NI historical abuse: Inquiry may face legal challenge
The Historical Institutional Abuse Inquiry could face a challenge from lawyers representing some of those accused of abuse, the BBC has learned.
The public phase of the inquiry began on Monday and, over 18 months, it will examine allegations of abuse at 13 institutions across Northern Ireland.
Two Catholic orders have already apologised for any abuse by members.
One person accused of abuse is trying to establish if there are grounds for more rights for accused individuals.
That challenge could be to the inquiry itself or through a judicial review in the High Court.
The comments by lawyers for the De La Salle Brothers and Sisters of Nazareth were made on the second day of the inquiry into historical abuse in the care homes and borstals between 1922 and 1995.
A barrister for the Health and Social Care Board said that where it had failed to meet acceptable standards, it offered its apologies to those involved.
Earlier, it was told that some children's homes in Northern Ireland in the 1960s were relics of a bygone era.
Post-war welfare reforms were not adopted by some institutions, the senior counsel to the panel said.

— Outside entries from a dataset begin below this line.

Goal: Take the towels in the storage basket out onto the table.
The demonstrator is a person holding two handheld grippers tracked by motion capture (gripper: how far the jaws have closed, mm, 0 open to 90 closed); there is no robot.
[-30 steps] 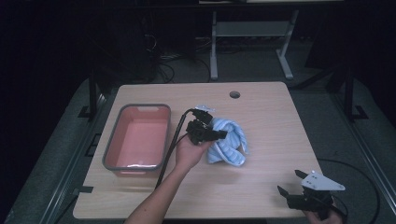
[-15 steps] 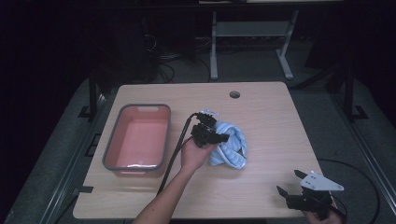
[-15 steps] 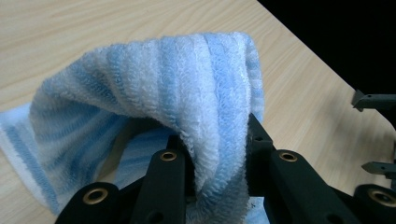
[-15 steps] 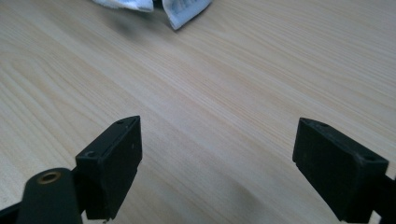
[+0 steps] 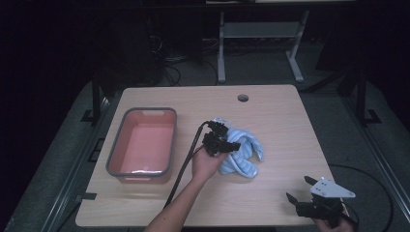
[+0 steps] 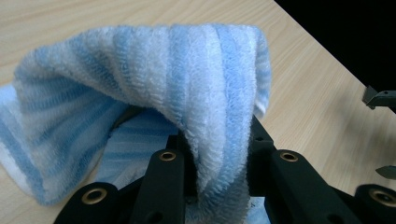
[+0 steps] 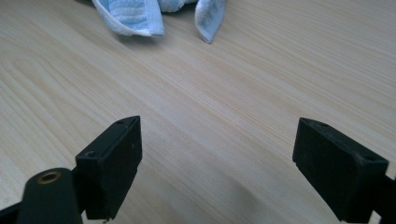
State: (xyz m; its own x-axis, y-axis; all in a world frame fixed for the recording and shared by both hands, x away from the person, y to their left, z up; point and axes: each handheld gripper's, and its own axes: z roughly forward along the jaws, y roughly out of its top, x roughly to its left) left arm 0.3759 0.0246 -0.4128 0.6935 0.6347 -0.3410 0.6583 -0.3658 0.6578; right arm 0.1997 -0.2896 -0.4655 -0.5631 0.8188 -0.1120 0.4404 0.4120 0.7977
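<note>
left gripper (image 5: 227, 145): jaws pinching towel (image 5: 241, 152) | pink tub (image 5: 142, 145) left of towel | right gripper (image 5: 302, 191): jaws spread, well right of towel above bare worktop (image 7: 224, 102)

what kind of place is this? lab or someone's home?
Most likely a lab or recording workspace, not a home. A bare wooden table with a cable hole stands in a dark room, with loose cables on the floor and a metal stand behind it. A person works a blue striped towel using handheld grippers.

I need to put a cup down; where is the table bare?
Bare: the far strip by the hole, the right side beyond the towel, and the near edge between forearm and right claw. Crowded: tub to towel.
</note>
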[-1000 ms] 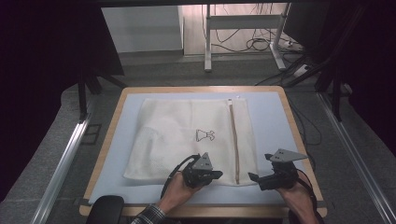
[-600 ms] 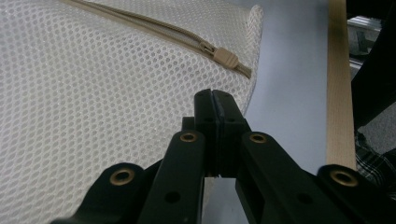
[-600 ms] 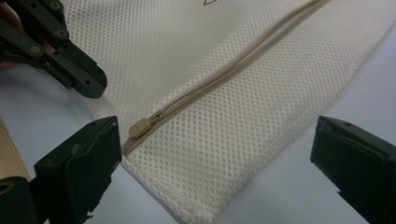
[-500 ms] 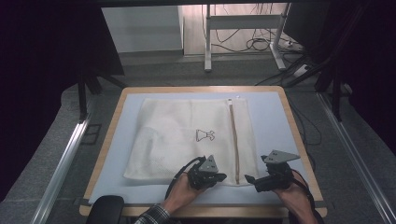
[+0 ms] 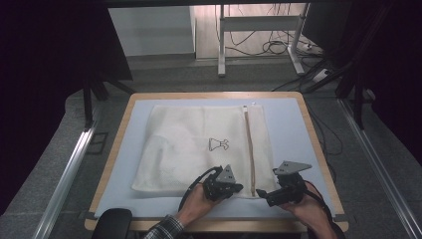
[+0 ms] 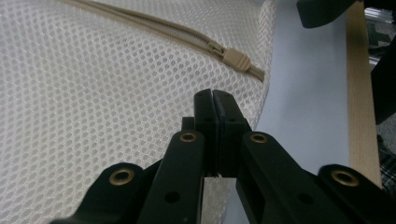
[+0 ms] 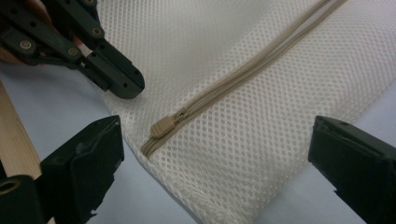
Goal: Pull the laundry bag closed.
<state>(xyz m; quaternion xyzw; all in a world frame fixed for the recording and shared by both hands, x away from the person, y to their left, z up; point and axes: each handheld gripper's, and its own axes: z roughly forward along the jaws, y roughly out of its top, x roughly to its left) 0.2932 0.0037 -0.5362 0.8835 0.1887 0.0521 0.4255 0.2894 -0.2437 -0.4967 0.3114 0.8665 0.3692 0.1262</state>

"The evidence suggests that those homes operated as outdated survivors of a bygone age," said Christine Smith QC.
Outlining the context of institutional care in Northern Ireland, she said the status of children historically could be illustrated by the fact that while the RSPCA was set up in 1824, the NSPCC was not set up for another 60 years.
The public hearings stage of the inquiry is being held in Banbridge, County Down.
The inquiry's remit is limited to children's residential institutions in Northern Ireland.
During that time, it is due to hear evidence from more than 300 witnesses, including former residents who claim they were abused as children, the people who ran the institutions, health and social care officials and government representatives.